» **Problem to solve**
Answer with a number only: how many lines of the data contain "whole"?

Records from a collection
Start of Block

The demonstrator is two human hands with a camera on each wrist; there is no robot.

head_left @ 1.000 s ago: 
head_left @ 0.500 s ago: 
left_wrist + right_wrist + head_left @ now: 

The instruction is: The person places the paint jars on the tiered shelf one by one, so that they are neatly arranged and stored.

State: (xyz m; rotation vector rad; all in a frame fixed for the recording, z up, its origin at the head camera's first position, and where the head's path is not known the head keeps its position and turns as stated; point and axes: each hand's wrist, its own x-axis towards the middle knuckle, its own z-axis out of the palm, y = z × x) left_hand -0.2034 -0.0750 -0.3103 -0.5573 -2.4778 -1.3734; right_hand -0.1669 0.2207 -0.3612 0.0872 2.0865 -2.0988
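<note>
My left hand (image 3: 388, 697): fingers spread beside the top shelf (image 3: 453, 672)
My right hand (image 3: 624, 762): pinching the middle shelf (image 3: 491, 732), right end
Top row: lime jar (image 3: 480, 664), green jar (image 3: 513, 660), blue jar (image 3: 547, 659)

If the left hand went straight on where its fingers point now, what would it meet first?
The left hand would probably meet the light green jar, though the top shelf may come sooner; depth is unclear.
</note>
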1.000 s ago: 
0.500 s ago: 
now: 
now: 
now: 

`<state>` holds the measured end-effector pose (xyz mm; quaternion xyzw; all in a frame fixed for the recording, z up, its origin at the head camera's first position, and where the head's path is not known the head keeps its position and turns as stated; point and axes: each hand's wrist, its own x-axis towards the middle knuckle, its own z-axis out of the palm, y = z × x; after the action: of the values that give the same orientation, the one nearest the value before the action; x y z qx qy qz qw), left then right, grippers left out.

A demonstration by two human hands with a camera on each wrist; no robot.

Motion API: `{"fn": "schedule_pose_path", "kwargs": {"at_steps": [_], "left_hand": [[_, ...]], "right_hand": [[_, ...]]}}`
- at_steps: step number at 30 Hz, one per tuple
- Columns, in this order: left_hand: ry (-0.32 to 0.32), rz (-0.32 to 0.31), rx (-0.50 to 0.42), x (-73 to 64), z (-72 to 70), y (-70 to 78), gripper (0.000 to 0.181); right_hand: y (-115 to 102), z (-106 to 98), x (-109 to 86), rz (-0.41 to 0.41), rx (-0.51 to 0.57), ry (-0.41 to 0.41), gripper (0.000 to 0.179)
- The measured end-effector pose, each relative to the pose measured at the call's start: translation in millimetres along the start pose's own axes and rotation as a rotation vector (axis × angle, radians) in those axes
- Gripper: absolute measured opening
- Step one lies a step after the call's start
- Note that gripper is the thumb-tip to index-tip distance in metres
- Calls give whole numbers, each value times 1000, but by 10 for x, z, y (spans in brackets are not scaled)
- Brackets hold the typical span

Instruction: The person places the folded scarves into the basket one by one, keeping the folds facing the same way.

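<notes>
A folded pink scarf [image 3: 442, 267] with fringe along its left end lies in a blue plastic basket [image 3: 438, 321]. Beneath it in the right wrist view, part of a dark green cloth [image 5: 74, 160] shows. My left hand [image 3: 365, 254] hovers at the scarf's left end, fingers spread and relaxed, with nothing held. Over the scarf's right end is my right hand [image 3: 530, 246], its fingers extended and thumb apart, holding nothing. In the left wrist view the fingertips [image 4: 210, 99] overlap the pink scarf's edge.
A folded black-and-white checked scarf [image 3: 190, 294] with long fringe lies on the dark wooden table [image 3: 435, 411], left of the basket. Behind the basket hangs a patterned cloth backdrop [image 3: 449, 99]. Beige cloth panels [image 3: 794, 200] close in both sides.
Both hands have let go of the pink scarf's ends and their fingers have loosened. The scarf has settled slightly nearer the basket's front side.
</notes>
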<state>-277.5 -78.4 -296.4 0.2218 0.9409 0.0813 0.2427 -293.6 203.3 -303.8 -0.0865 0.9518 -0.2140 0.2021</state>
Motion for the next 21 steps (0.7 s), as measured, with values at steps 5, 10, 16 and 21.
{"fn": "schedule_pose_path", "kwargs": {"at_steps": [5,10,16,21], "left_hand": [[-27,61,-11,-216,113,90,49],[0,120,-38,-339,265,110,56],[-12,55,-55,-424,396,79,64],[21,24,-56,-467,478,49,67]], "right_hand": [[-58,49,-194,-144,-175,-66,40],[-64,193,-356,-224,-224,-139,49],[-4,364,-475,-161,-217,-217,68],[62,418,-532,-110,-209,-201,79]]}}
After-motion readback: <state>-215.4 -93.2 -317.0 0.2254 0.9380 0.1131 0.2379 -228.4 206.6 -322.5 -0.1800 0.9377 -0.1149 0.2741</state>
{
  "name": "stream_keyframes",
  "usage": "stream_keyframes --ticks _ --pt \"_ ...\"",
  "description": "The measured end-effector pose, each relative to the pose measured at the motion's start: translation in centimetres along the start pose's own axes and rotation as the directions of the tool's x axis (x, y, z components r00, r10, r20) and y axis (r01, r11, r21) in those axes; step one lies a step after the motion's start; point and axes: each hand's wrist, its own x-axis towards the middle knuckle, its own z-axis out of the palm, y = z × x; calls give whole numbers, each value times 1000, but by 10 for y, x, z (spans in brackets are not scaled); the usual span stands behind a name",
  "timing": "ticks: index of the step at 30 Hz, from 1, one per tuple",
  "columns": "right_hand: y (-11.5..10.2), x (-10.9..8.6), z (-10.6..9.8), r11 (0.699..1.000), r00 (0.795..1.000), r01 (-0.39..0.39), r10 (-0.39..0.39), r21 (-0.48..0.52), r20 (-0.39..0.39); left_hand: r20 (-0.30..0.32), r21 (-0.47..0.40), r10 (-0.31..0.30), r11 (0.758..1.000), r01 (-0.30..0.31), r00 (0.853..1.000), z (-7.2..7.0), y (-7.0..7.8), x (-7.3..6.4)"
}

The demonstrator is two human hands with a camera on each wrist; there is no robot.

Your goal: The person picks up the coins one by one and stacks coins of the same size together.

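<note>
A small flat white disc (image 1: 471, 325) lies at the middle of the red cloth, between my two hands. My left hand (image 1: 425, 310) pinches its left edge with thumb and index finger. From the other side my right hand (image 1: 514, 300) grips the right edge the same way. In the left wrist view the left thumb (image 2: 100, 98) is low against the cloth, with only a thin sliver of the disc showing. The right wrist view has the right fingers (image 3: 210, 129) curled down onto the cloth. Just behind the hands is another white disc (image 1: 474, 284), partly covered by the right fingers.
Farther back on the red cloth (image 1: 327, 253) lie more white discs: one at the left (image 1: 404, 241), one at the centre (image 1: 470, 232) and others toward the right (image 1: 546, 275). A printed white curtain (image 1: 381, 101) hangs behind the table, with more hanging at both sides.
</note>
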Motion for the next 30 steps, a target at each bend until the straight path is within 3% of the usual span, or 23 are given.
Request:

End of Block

» **Task response**
2